AN AFRICAN UNDERSTANDING OF THE FAITH: TOWARDS AN AFRICAN THEOLOGY
The Popes have continued to warn and advise that there must be an African Christianity.[4] When we talk of an African Christianity, it does not translates into a juju worship or a juju-based Christianity. It is understanding the Catholic Faith purely from our African scenes. In that light, we will not be living aloof of our religion. The question that must then be asked is: how truly can we create an African-catholic worship?

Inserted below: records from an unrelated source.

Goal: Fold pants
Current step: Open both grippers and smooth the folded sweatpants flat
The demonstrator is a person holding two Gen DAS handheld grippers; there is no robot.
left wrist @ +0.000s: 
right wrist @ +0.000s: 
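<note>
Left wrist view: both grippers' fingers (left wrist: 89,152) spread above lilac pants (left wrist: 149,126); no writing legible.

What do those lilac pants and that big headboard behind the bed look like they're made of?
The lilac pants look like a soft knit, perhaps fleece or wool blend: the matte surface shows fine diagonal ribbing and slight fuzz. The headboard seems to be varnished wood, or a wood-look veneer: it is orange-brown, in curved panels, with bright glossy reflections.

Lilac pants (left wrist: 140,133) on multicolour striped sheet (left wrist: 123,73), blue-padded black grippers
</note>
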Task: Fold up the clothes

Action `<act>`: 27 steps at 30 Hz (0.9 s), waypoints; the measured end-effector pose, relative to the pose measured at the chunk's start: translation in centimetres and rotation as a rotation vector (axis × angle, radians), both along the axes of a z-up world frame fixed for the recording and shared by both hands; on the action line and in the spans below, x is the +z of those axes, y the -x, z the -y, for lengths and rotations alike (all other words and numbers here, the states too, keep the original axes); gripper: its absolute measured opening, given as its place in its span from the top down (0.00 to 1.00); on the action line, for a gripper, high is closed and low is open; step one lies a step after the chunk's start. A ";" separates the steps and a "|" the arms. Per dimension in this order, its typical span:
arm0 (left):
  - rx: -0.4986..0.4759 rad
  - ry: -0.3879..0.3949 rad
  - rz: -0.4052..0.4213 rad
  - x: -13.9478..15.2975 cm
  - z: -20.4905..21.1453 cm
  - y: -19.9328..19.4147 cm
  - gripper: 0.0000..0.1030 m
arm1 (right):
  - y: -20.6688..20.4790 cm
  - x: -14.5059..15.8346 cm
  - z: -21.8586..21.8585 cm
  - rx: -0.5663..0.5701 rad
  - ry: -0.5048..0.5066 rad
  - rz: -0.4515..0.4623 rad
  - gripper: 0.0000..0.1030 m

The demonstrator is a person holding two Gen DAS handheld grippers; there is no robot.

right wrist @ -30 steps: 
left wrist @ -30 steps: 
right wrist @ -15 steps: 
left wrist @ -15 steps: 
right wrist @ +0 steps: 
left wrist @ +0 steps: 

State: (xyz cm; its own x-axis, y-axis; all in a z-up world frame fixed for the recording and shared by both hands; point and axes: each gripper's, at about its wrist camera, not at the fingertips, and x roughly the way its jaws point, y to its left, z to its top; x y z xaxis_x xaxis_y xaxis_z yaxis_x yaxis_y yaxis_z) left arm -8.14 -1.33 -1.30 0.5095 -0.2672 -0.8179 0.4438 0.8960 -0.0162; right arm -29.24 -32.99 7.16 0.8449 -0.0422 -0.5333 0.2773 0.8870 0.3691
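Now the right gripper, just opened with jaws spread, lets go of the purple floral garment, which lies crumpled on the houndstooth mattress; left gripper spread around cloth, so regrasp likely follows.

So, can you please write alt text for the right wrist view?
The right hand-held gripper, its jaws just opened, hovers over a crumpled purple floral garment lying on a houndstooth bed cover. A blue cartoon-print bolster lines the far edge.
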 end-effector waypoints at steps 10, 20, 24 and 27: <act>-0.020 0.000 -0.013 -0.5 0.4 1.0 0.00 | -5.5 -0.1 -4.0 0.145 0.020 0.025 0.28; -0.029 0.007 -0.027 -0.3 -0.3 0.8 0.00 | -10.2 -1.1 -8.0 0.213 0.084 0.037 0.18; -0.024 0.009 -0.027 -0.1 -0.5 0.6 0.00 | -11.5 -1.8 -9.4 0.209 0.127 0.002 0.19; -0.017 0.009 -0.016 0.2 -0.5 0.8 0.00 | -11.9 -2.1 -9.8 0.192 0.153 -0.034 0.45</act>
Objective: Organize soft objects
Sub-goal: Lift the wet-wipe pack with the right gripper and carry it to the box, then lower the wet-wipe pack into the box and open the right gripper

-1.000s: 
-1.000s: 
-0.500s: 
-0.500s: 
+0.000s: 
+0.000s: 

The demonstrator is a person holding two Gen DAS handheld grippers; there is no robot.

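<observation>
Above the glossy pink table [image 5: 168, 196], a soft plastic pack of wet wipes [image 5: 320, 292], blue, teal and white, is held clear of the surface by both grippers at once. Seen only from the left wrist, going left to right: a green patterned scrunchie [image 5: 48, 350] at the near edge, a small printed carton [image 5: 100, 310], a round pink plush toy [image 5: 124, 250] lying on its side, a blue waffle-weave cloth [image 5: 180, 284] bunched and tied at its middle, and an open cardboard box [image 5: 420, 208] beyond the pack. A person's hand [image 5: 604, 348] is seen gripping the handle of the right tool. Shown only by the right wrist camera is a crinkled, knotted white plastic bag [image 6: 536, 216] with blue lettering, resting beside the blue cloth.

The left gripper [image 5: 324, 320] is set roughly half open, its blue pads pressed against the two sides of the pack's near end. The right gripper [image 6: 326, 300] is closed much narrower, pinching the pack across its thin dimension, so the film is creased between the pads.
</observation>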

The most visible expression of that integration is the Liturgy. Indeed Sacrosanctum Concillium notes that the liturgy is the culmen et fons; the source of the Church’s life and existence. Therefore, Anscar Chupungco remarks that “inculturation is a process hereby pertinent elements of a local culture are integrated into the worship of a local Church. Integration means that culture will influence the way prayer formularies are composed and proclaimed, ritual actions are performed, and the message is expressed in art forms. Integration could also mean that local rites, symbols and festivals, after due critique and Christian reinterpretation, will become part of the liturgical worship of a local Church.[5] Hence, one thing is sure, liturgical texts, symbol, gestures and feast will evoke some sentiments from the people’s history, traditions, cultural patterns and imaginative genius. In effect, some areas that involve inculturation in the liturgy include: Language, music, ritual gestures, symbols and material elements.[6]
CONCLUSION: THE SWEETNESS OF BEING AN AFRICAN CHRISTIAN
There is abundance of joy when we truly worship the way we should- that we worship in our culture and tradition. By that, we promote God with what we have and in what we are. In fact, the idea of foreignness is abolished and worship becomes livelier and more appreciable. Let’s do it! 



[1] John Paul II Encylical, SlavorunApostoli ,21
[2] Paul VI, EvangeliiNuntiandi, 20
[3] John Paul, encyclical, redemptorisMissio, 52
[4]Ude, Francis Arinze and Paul Ochada, “Inculturation and the Ongoing Dialogue: Implications for Liturgy” in Fifty Years After Vatican II: Challenges, Faith and Culture- A Journal of African Theology Vol. 23 Published by the NACATHS, Nigeria. (March, 2013), p. 2
[5]Anscar J. Chupungco, OSB, Liturgical Inculturation: The Future that awaits us in www.valpo.edu/ ...chupungco2.pdf Accessed on 17th Nov, 2013.